Читать «Быть княгиней. На балу и в будуаре» онлайн - страница 210

Вероника Богданова

Нрав народов, говорящих на диалекте венецианском, так как и их наречие, приятен и приветлив. Они, как все итальянцы, благородны, привязаны. Кочующие писатели! Пора вам мириться с правдой, пора вам не судить о нынешних итальянцах по летописям среднего века, о французах по преданиям времен регента, русских же по рассказам Маржерета, Ансело или Массона! Путешественник, не знавший языка, обычаев, наполненный предрассудками, мимоезжий, торопливый, может ли основать суждение? В дорожной, скучной, пыльной карете, погруженный в медвежью шубу, борющийся с метелью и холодом, иностранец может ли в гостиницах понять характер людей природы? Всякая наука требует времени и таланта; сколько же более нужны они в познании народа и человека? Конечно, утонченный ум может скорым взглядом поймать некоторые разбросанные замечательные черты, ибо каждый народ имеет свои общие, – согласна, но, чтобы быть Лафатером народа, нужен гений, не всем данный, до правды же каждый мыслящий может достигнуть учением и глубоким наблюдением. Народ итальянский, населяющий малую часть Европы, составлен из стихий столь различных, что можно применить к нему слова Мицкевича: «Это мир мозаиков, в котором каждая часть дышит своею жизнию».

Падуя. Мая 25

Древним Джиотто, законодателем правильного рисунка, расписана алфреско вся церковь, стоящая близ римских развалин арены. Головы, выражения их напоминают кисть Рафаэля и доказывают, сколь часто сей ангел живописи смотрел на сухие, но благородные произведения основателя Флорентийской школы. Последний суд занимает целую стену той церкви: от Бога Саваофа с одной стороны течет на спасенных луч благодати, с другой – луч гнева Господня на осужденных, а Сатана и поглощает и бросает отверженных в неугасаемое пламя. Тут какой-то Папа идет на вечное мучение, но, хотя падший, не теряет привычки своего сана земного: он благословляет другого грешника, который стоит перед ним на коленях. Глубокая мысль! Сколь часто благословение руки не соответствует благословению сердца! Сколь часто формы религии отделены от чувства ее и суть не что иное, как пустая пелена, содержащая один пепел и кости! Но что чувствительнее, святее искреннего, душевного благословления? Оно падает на главу младенца, как роса на нераспущенный цветок; он залог примирения и прощения, – и под сенью чистого благословения даже целые поколения долго цветут и красуются.

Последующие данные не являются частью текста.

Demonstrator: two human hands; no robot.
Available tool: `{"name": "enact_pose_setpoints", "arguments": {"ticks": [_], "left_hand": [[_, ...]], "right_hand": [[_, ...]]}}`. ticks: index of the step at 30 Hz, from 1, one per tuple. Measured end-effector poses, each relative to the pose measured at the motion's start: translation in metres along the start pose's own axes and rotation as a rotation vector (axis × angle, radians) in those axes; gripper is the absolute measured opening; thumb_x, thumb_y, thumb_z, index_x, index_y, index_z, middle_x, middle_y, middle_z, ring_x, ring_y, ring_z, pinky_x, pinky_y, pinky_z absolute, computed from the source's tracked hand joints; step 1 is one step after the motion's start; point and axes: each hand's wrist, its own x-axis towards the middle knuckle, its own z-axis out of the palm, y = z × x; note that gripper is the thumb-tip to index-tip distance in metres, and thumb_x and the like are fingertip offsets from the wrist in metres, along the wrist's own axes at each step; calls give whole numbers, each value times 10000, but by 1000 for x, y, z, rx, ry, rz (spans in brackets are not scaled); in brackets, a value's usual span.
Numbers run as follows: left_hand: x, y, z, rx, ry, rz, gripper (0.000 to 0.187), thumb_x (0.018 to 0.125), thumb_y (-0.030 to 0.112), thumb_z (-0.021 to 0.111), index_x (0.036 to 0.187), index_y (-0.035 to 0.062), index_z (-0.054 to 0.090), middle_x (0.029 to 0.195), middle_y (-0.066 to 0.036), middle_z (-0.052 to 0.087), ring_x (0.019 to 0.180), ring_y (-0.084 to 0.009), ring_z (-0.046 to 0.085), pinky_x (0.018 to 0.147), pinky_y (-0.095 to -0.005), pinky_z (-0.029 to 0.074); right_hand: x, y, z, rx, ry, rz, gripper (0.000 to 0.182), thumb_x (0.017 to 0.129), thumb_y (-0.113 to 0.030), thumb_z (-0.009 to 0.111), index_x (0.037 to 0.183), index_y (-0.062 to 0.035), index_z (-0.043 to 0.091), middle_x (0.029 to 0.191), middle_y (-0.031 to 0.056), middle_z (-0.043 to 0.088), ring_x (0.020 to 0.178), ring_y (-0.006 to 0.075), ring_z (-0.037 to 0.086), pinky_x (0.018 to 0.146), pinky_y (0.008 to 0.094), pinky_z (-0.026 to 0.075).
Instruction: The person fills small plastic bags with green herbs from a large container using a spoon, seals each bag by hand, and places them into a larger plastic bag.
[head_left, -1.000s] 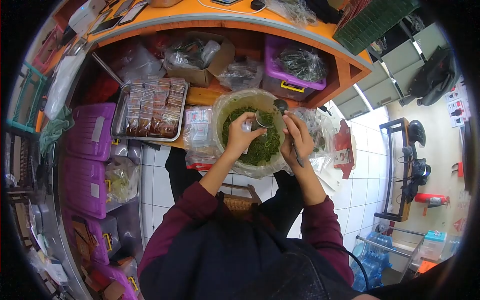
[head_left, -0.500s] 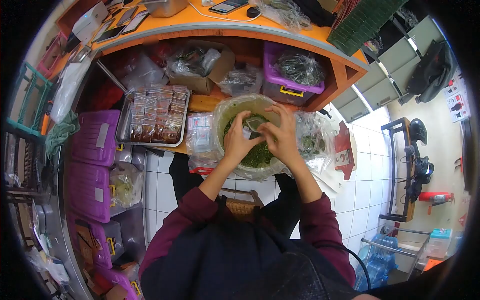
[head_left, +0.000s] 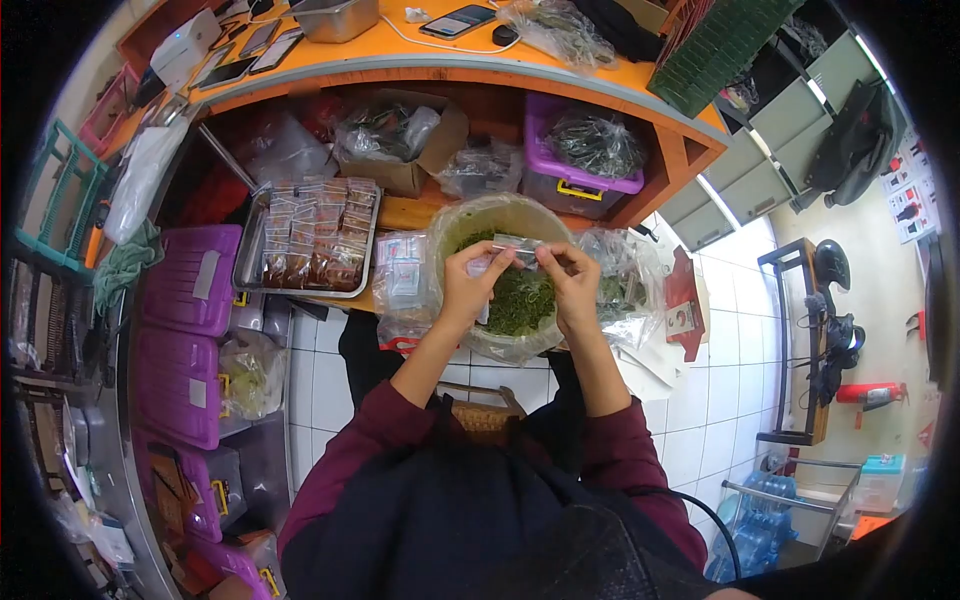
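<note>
A small clear plastic bag [head_left: 515,243] is stretched between my two hands, above a bucket. My left hand [head_left: 470,283] pinches its left end. My right hand [head_left: 573,282] grips the right end between thumb and fingers. Below them stands the round, pale bucket [head_left: 437,225], lined with clear plastic. Finely shredded green leaves [head_left: 520,305] lie inside it. Left of the bucket is a stack of flat printed packets [head_left: 402,270]. What the small bag contains, if anything, is too small to make out.
A metal tray [head_left: 366,277] of filled brown sachets [head_left: 318,225] stands to the left. Right of the bucket lies a clear bag of greens [head_left: 622,275]. A purple-lidded bin [head_left: 585,170] sits under the orange table [head_left: 420,55]. Several purple bins [head_left: 180,385] line the left side.
My hands have come together at the bucket's upper part, fingers now pinching the small bag's ends. It is stretched flat, whereas earlier the fingers were spread around it.
</note>
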Motion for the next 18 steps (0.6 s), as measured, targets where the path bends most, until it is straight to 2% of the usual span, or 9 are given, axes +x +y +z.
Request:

В том же храме вдруг три имени являются памяти; имена Джиотто, Микеланджело и Данте. Смотря на последний суд, кто не вспомнит о фреске пророка-художника. Предмет один, понятие не то. Между двумя произведениями, которых нельзя сравнить в совершенстве исполнения, мы видим ту же разницу, какая есть между статуями первых времен резьбы Греческой и века Фидиаса. Джиотто как-то боится дать слишком много движения своим фигурам. У него люди без страстей, и мудрая рука его рисовала последний суд терпеливо, без страха, без порывов. Микеланджело, напротив, живописуя тот же предмет, живет и действует в своей картине, – сам протягивает скорую руку спасенным, сам поражает громом преступников, ведет барку Харона и сам ужасается лиц отверженных, явившихся под его кистью. Христа же, чтоб изобразить во всей силе, во всей красоте, он одарил чертами эллинского бога солнца, поэзии и гения. Христос у него походит на Феба – мысль смелая, но изящная.